REQUIRED ACTION –
Produce as output only the lines below starting at the line with "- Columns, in" and continuing through the line with "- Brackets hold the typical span", each one exactly as written.

GIVEN MATERIAL –
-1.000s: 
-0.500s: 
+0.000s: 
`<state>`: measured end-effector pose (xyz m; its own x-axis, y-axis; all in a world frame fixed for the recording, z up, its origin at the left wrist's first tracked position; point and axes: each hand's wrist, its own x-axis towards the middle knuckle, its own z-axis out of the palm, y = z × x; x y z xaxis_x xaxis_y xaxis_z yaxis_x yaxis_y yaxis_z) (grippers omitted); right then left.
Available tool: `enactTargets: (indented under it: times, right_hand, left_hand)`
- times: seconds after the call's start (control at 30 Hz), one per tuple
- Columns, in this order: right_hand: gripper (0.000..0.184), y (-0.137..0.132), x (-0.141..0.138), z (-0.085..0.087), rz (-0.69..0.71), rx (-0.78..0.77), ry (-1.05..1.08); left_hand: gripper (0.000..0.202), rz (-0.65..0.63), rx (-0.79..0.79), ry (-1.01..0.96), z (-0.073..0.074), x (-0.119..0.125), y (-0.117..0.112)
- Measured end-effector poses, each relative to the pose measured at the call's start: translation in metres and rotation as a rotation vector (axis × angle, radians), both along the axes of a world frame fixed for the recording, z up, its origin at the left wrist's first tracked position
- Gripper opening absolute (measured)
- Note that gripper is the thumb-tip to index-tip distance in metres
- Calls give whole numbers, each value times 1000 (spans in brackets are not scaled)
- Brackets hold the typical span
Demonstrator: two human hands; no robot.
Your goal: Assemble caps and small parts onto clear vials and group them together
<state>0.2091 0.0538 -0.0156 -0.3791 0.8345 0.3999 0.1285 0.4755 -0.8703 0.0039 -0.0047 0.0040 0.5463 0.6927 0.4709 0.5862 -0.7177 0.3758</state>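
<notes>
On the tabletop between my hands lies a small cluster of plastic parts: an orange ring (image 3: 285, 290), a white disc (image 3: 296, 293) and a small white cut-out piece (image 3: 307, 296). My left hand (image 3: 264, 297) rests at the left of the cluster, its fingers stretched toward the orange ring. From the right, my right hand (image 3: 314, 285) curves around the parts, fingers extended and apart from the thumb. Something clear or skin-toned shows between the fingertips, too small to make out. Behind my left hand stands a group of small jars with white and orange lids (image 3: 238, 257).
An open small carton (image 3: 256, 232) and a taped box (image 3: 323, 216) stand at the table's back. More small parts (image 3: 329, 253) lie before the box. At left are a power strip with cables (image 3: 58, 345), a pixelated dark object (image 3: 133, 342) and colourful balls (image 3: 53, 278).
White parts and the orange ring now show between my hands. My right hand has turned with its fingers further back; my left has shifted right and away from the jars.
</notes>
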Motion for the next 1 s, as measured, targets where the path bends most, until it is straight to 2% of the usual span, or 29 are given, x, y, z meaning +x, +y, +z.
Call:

ANSWER AREA –
- Columns, in this order: right_hand: gripper (0.000..0.184), y (-0.137..0.132), x (-0.141..0.138), z (-0.085..0.087), rz (-0.69..0.71), rx (-0.78..0.77), ry (-1.05..1.08); left_hand: gripper (0.000..0.202), rz (-0.65..0.63), rx (-0.79..0.79), ry (-1.01..0.96), z (-0.073..0.074), x (-0.119..0.125), y (-0.117..0.112)
- Measured end-effector poses, each relative to the pose measured at the call's start: translation in metres and rotation as a rotation vector (axis × angle, radians), both along the axes of a world frame fixed for the recording, z up, its origin at the left wrist's first tracked position
- Gripper opening absolute (measured)
- Note that gripper is the thumb-tip to index-tip distance in metres
- Calls give whole numbers, each value times 1000 (spans in brackets are not scaled)
- Brackets hold the typical span

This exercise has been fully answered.